The market tone turned defensive once again as investors battened down for weeks of quarterly updates on both sides of the Pacific.
REITs, consumer staples and healthcare stocks were the pick of the sectors. Coles gained 1.45 per cent, Woolworths 0.61 per cent, Goodman Group 0.48 per cent and CSL 0.31 per cent.
Other healthcare stocks to buck the broader market trend included ResMed +2.19 per cent, Cochlear +1.93 per cent and Sonic +1.85 per cent.
Dan Murphy’s owner and hotel group Endeavour climbed 1.13 per cent to its highest level since the business was spun out of Woolworths last year.
An earnings upgrade helped WiseTech climb 3.98 per cent. The logistics software supplier increased its full-year earnings guidance to $310 – $320 million from a previous range of $275 – $295 million. Revenue was expected to be near the top of guidance.
Elsewhere in the tech space, Megaport firmed 2.76 per cent, Technology One 1.67 per cent and NextDC 1.27 per cent.
At the junior end of the market, positive drilling results boosted recently-listed Falcon Minerals 37.84 per cent. The gold miner reported “highly encouraging” assay results from its Ironbark East project.
A general decline across the metals spectrum dragged mining stocks lower. Nickel miner IGO shed 6.53 per cent, diversified miner Chalice 5.51 per cent and mining services provider Mineral Resources 4.84 per cent.
The departure of Managing Director and CEO Alwyn Vorster after six years at the helm helped drag BCI Minerals down 4.17 per cent.
BlueScope Steel dropped 1.49 per cent to a 52-week low. Alumina also marked a 52-week low, falling 2.3 per cent.
Pendal Group slumped 6.86 per cent after joining the growing list of investment managers revealing a sharp downturn in funds under management. The group saw outflows of $4.2 billion last quarter, which in addition to negative market movements shrank FUM to $111 billion from $124.9 billion at March 31.

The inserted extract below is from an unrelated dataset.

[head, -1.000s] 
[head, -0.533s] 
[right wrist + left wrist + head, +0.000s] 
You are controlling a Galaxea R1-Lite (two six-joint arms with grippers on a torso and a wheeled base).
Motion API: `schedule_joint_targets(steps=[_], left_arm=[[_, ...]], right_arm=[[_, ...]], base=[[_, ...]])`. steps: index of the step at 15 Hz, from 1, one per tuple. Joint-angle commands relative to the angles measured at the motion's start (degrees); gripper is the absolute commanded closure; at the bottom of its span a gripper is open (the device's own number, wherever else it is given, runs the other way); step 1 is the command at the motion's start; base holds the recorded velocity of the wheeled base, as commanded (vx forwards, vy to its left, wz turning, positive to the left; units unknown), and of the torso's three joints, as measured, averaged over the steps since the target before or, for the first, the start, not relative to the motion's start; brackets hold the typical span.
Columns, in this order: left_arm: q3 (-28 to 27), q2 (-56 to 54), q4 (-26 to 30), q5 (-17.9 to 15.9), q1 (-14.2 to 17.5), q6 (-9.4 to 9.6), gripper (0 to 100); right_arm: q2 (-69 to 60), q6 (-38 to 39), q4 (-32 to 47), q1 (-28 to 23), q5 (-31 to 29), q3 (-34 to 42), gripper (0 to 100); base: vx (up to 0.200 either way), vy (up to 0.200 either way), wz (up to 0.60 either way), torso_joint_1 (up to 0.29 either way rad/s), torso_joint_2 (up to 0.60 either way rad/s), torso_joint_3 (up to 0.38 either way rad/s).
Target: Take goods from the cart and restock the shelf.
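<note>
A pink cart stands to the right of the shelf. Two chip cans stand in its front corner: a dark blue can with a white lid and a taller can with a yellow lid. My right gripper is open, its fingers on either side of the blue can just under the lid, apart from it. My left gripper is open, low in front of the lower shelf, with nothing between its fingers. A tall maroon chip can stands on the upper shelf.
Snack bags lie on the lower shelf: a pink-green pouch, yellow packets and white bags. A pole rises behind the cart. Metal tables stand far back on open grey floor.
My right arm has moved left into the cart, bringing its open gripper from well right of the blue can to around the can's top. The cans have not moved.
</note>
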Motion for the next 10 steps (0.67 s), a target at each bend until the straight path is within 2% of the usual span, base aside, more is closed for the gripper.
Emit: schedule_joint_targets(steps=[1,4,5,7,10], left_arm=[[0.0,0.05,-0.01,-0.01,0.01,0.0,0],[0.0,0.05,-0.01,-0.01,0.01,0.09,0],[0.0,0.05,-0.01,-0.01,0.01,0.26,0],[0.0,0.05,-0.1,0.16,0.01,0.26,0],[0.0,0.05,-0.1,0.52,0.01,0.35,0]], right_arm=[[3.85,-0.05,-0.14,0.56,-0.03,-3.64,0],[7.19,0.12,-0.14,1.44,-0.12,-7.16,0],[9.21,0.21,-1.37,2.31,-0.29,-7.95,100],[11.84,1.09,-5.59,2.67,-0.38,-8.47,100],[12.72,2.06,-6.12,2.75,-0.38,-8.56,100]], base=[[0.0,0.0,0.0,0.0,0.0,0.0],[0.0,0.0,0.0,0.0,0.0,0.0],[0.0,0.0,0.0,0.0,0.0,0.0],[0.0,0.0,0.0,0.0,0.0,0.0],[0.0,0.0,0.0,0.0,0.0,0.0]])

A poorly-received trading update helped pull lotto operator Jumbo Interactive down 14.6 per cent. The firm’s preliminary full-year figures fell short of consensus estimates on revenue, earnings and profit.
A downbeat outlook from JPMorgan Chase weighed on the major banks. The US giant said it was increasing its reserves in preparation for a wave of bad debts as rates rise this year.
ANZ dropped 1.6 per cent, Westpac 0.9 per cent, NAB 0.8 per cent and CBA 0.77 per cent.
US futures rebounded ahead of earnings updates tonight from Citigroup and Wells Fargo. S&P 500 futures were recently ahead 14 points or almost 0.4 per cent.
Asian markets trimmed losses after China’s GDP miss sharpened stimulus expectations. The Shanghai Composite edged up 0.1 per cent. The Asia Dow was down 0.06 per cent. Hong Kong’s Hang Seng fell 0.5 per cent. Japan’s Nikkei gained 0.57 per cent.
Oil regained the US$100 a barrel level. Brent crude climbed US$1.09 or 1.1 per cent to US$100.19 a barrel.
Gold rose off a 16-month low. The yellow metal bounced US$6.50 or 0.38 per cent to US$1,712.30 an ounce.
The dollar was little changed, up 0.02 per cent to 67.58 US cents.